### What to work on:
This calls for a word-for-word copy of all the data, with each picture removed.

### Material provided:
^^^^^^^^^^^^^^^^
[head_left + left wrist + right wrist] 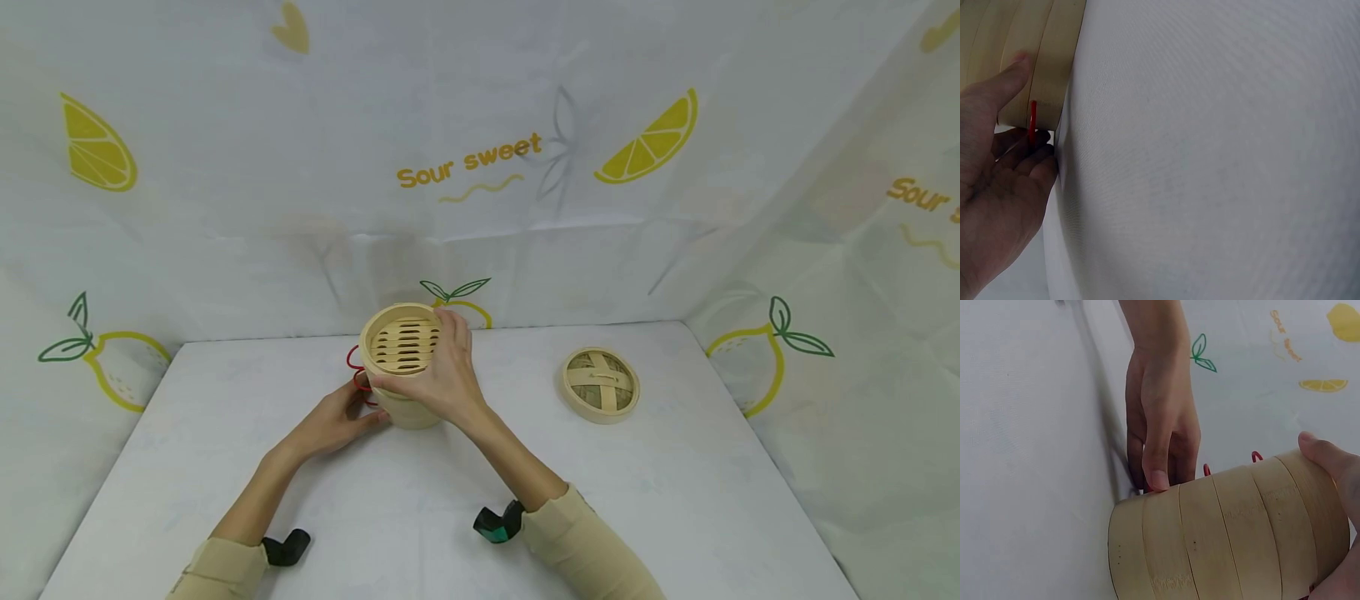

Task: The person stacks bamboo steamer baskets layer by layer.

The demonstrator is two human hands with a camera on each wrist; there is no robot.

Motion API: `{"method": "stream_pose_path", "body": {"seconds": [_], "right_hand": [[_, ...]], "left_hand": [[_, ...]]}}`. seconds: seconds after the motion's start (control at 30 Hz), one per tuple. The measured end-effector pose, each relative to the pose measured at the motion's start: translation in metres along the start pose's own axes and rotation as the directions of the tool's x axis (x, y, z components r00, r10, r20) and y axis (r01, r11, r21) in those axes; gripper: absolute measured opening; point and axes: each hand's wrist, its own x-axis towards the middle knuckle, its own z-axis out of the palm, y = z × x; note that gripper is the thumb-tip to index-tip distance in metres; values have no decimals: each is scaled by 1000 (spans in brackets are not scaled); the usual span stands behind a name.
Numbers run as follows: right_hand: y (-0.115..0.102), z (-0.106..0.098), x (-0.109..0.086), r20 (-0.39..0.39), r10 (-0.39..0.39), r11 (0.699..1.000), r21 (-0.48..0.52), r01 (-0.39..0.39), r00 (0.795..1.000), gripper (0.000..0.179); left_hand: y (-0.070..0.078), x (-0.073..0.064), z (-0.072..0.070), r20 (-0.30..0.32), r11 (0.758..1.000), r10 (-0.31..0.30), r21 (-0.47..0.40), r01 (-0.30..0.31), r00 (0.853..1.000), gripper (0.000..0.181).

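Note:
A stack of small bamboo steamer baskets (pixel 411 413) stands near the table's back edge, its slatted top tier open upward. Red loops (pixel 1033 119) stick out along its left side. My right hand (pixel 448 379) grips the top tier by its rim, thumb in front and fingers on the far right. Low on the left, my left hand (pixel 335 423) holds the bottom tiers. Its thumb lies on the wall in the left wrist view, with the fingers bent by a red loop. Several tiers show stacked in the right wrist view; the baskets' insides below the top slats are hidden.
A round woven bamboo lid (pixel 600 385) lies on the white table (pixel 675 500) to the right of the stack. Behind the table hangs a white cloth (pixel 480 92) printed with lemons. A dark wrist camera (pixel 498 523) is strapped by each sleeve.

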Motion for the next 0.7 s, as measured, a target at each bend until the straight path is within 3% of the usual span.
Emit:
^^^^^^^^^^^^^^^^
### Exercise solution:
[head_left + left wrist + right wrist] 

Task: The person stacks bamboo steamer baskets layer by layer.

The demonstrator is two human hands with a camera on each wrist; there is no robot.

Motion API: `{"method": "stream_pose_path", "body": {"seconds": [_], "right_hand": [[_, ...]], "left_hand": [[_, ...]]}}`. seconds: seconds after the motion's start (control at 30 Hz), one per tuple. The measured end-effector pose, each relative to the pose measured at the motion's start: translation in metres along the start pose's own axes and rotation as the directions of the tool's x axis (x, y, z components r00, r10, r20) and y axis (r01, r11, r21) in those axes; gripper: absolute measured opening; point and axes: each hand's wrist, its own x-axis towards the middle knuckle, its own z-axis out of the palm, y = z × x; note that gripper is the thumb-tip to index-tip distance in metres; values have no decimals: each is scaled by 1000 (spans in brackets are not scaled); the usual span stands behind a name.
Numbers run as follows: right_hand: y (-0.115..0.102), z (-0.106..0.098), x (-0.109..0.086), r20 (-0.39..0.39), r10 (-0.39..0.39), r11 (0.699..1.000), r21 (-0.48..0.52), r01 (-0.39..0.39), r00 (0.795..1.000), gripper (0.000..0.179); left_hand: y (-0.070..0.078), x (-0.073..0.064), z (-0.072..0.070), r20 (-0.30..0.32), r11 (0.758..1.000), r10 (-0.31..0.30), r21 (-0.47..0.40), r01 (-0.30..0.31), r00 (0.853..1.000), gripper (0.000..0.181).

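Note:
A stack of small bamboo steamer baskets (pixel 411 413) stands near the table's back edge, its slatted top tier open upward. Red loops (pixel 1033 119) stick out along its left side. My right hand (pixel 448 379) grips the top tier by its rim, thumb in front and fingers on the far right. Low on the left, my left hand (pixel 335 423) holds the bottom tiers. Its thumb lies on the wall in the left wrist view, with the fingers bent by a red loop. Several tiers show stacked in the right wrist view; the baskets' insides below the top slats are hidden.
A round woven bamboo lid (pixel 600 385) lies on the white table (pixel 675 500) to the right of the stack. Behind the table hangs a white cloth (pixel 480 92) printed with lemons. A dark wrist camera (pixel 498 523) is strapped by each sleeve.
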
Motion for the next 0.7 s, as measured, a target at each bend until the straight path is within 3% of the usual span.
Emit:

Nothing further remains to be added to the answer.